## AVAILABLE DATA

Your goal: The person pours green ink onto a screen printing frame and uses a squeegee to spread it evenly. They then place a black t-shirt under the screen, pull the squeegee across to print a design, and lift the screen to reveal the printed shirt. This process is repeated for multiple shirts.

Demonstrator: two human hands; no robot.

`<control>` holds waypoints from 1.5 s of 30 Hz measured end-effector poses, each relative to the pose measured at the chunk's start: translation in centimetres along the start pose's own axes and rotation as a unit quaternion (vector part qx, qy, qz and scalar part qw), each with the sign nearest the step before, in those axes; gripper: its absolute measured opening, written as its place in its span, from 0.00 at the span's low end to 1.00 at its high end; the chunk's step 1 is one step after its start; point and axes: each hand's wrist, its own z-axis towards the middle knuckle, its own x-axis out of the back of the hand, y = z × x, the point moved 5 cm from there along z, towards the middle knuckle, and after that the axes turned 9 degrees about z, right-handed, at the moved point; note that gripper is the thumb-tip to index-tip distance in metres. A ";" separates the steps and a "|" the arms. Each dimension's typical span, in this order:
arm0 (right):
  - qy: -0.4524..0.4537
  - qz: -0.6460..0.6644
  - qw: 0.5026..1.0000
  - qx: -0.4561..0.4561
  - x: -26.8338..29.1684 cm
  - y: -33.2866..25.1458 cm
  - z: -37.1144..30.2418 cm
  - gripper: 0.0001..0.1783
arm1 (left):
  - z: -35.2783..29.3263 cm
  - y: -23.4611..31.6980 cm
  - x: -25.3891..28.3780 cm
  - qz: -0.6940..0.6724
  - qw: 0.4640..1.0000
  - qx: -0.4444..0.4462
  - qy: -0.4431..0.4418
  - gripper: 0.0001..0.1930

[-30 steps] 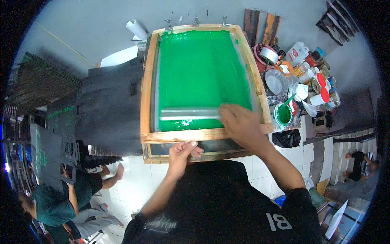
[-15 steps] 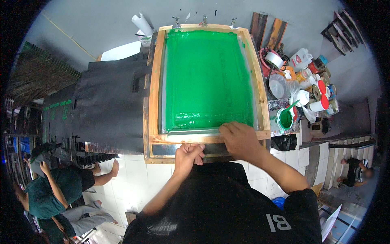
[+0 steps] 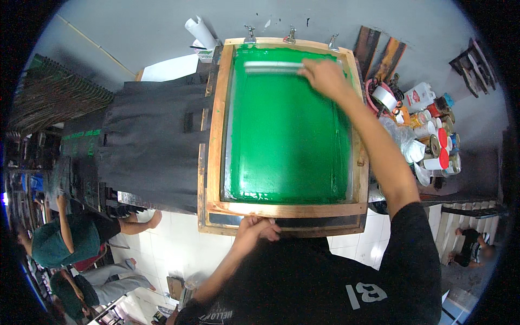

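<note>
A screen-printing screen point(image 3: 214, 162) with a wooden frame lies in front of me, its mesh covered with wet green ink point(image 3: 287, 135). My right hand point(image 3: 327, 78) reaches over it to the far end, fingers closed round the right part of a pale squeegee point(image 3: 265, 66). That squeegee lies crosswise on the ink, close to the far rail. At the near edge, my left hand point(image 3: 257, 230) is closed, its fingers curled against the frame's near side. Whatever those fingers hold, if anything, is hidden. Metal clamps point(image 3: 290, 35) stand along the far rail.
Black cloth pieces point(image 3: 149, 135) spread out left of the screen, near a paper roll point(image 3: 200, 33). Jars and cans point(image 3: 433, 141) crowd the right side, beside a white jug point(image 3: 420, 96). Other people point(image 3: 67, 241) are at the lower left, and one person point(image 3: 470, 246) is far right.
My right hand has carried the squeegee from the near end of the screen to the far end. The left hand stays at the near edge. The view has shifted slightly.
</note>
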 end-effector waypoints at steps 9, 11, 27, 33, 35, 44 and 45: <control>0.009 0.037 0.999 -0.019 1.4 4.5 7.2 0.26 | -3.0 8.4 0.1 0.020 0.997 -0.078 -0.012 0.16; 0.077 0.014 0.997 -0.006 0.5 4.6 6.3 0.28 | -1.2 13.8 0.7 0.111 0.975 -0.191 0.036 0.11; 0.071 0.004 0.997 -0.002 0.1 -0.6 -3.2 0.25 | 17.2 32.5 5.0 0.623 0.650 -0.353 0.254 0.16; 0.102 0.038 0.994 0.028 0.8 -4.9 -9.2 0.23 | 11.3 27.3 4.0 0.617 0.637 -0.387 0.252 0.14; 0.097 0.058 0.993 0.033 0.7 -6.8 -11.5 0.22 | 9.3 24.8 4.3 0.605 0.654 -0.383 0.244 0.13; 0.028 0.074 0.997 0.018 1.2 -14.2 -24.1 0.17 | -1.5 15.2 1.2 0.610 0.665 -0.375 0.212 0.08; 0.020 0.078 0.997 0.014 1.2 -14.9 -25.2 0.16 | -2.3 14.4 1.0 0.611 0.662 -0.380 0.211 0.09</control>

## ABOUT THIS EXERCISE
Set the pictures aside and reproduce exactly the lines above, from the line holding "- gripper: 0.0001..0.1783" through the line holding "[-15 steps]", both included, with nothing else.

## ANSWER BOX
  - gripper: 0.0001..0.1783
arm1 (left):
  - z: -35.2783..29.3263 cm
  - y: -23.4611..31.6980 cm
  - x: -25.3891..28.3780 cm
  - qz: -0.6940..0.6724
  - qw: 0.4640..1.0000
  - qx: -0.4444..0.4462
  - qy: -0.4431..0.4418
  - gripper: 0.0001..0.1930

[-30 steps] 
[-15 steps] 

Besides the given answer, there is nothing more to add.